Tuesday, October 5, 2010

Fall Is In The Works

living.boondockingmexico@yahoo.com

Fall is in the works and so are my chores here around the quinta. Today I took off the screens and washed the protector bars, windows, and cleaned out any cobwebs. I'm not finished yet but I did get the most difficult parts out of the way. I can't use a hose as it really isn't of any value, a bucket with soap and water with some vinegar to get the water stains off the windows (the sprinklers sometimes hit the windows with hard well water) and to clean the bars on the windows. After 25 years, I can't imagine living in a house without bars on the windows.

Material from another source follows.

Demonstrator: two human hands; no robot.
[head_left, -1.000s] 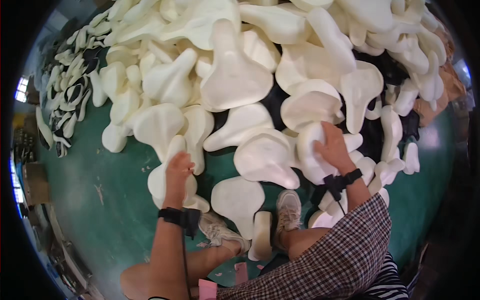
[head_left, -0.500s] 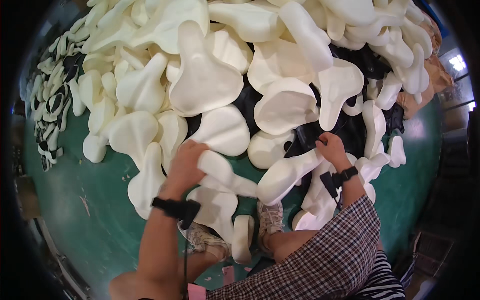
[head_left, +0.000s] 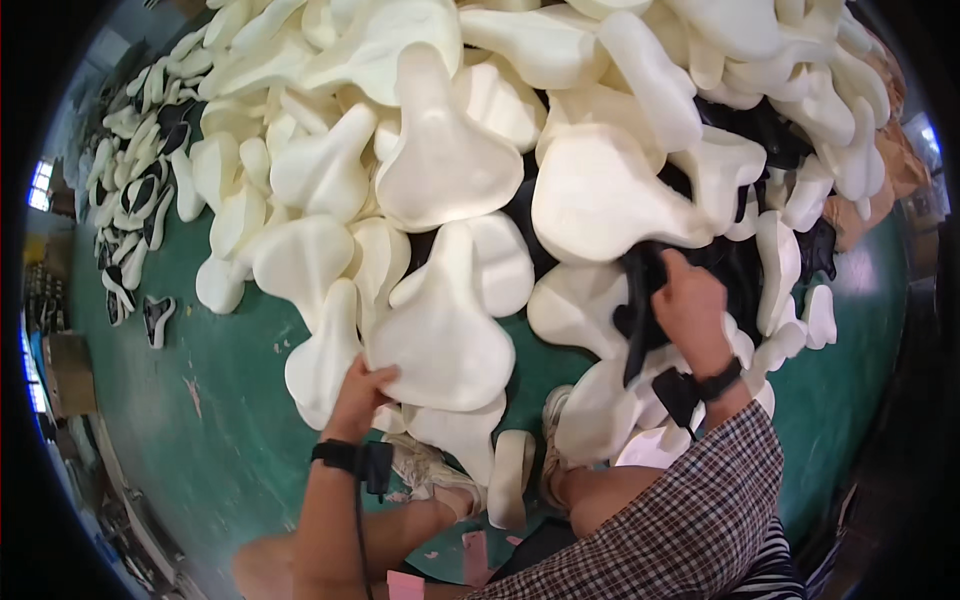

You know, there are two things that scare me; clowns and people who whistle. Not the "whistle while you work kind", but that scary warbling kind. There is a guy who lives about 2 kms from here and his mother lives around the corner. He reminds me of Boo Radley from To Kill A Mockingbird. He wears a camouflage duck hunting cap and whistles all the way down the road. Spooky to say the least. So here I am, with the front gates open, standing on a ladder when Boo comes by. He thinks I can't see him. He stands in front of the gates for a minute watching me but I can see him in the reflection of the window. Chills were running up my spine.

This kind of work gives me time to think. The weather is changing, dark clouds hover overhead, their is just a bit of a breeze and the smell of burning leaves is in the air. It reminds me of a time more than 35 years ago. I worked part-time after school in a clock repair shop. It was called Thompson's in Kansas City. A strange job to say the least. We worked in an old house in the basement. The first floor was the showroom and counter filled with grandfather clocks, wall clocks and time pieces of all types. We dealt a lot with antique clocks. My job was cleaning them as they came in, tightening wheels and being the time keeper. Talk about time going by slowly. Oh so slowly. Now that I look back it was a cool job but at the time I just couldn't take it. There were three clockmakers. One was ready to retire and had returned from a trip to Hawaii. That fall he invited me out to his house to rake leaves. It was a day just like today.

I still have bad feelings about that job. You see, I left the job after six months. It was still two weeks later and I hadn't told my dad. I was looking feverishly for a new job, it was after school anyway, not like I was going to starve without it. So here we are at dinner one night and my dad says, "I stopped by Thompson's today to walk you home". That's all he said to me. To this day I feel like I really let him down. We talked about it years later but I carry that with me to this day. He was a real wiener at times but now that I am older, I wouldn't have wanted it any other way. To this day, Juan calls me the human clock. I can tell you the time almost to the minute. BTW, I never wear a watch.

Tomorrow I will finish the windows and then move on to the next task; touch up the bars with paint and clean the front gates using my rv brush. I need to attempt a tile removal tomorrow and the roof on the corner shed needs tile on the roof.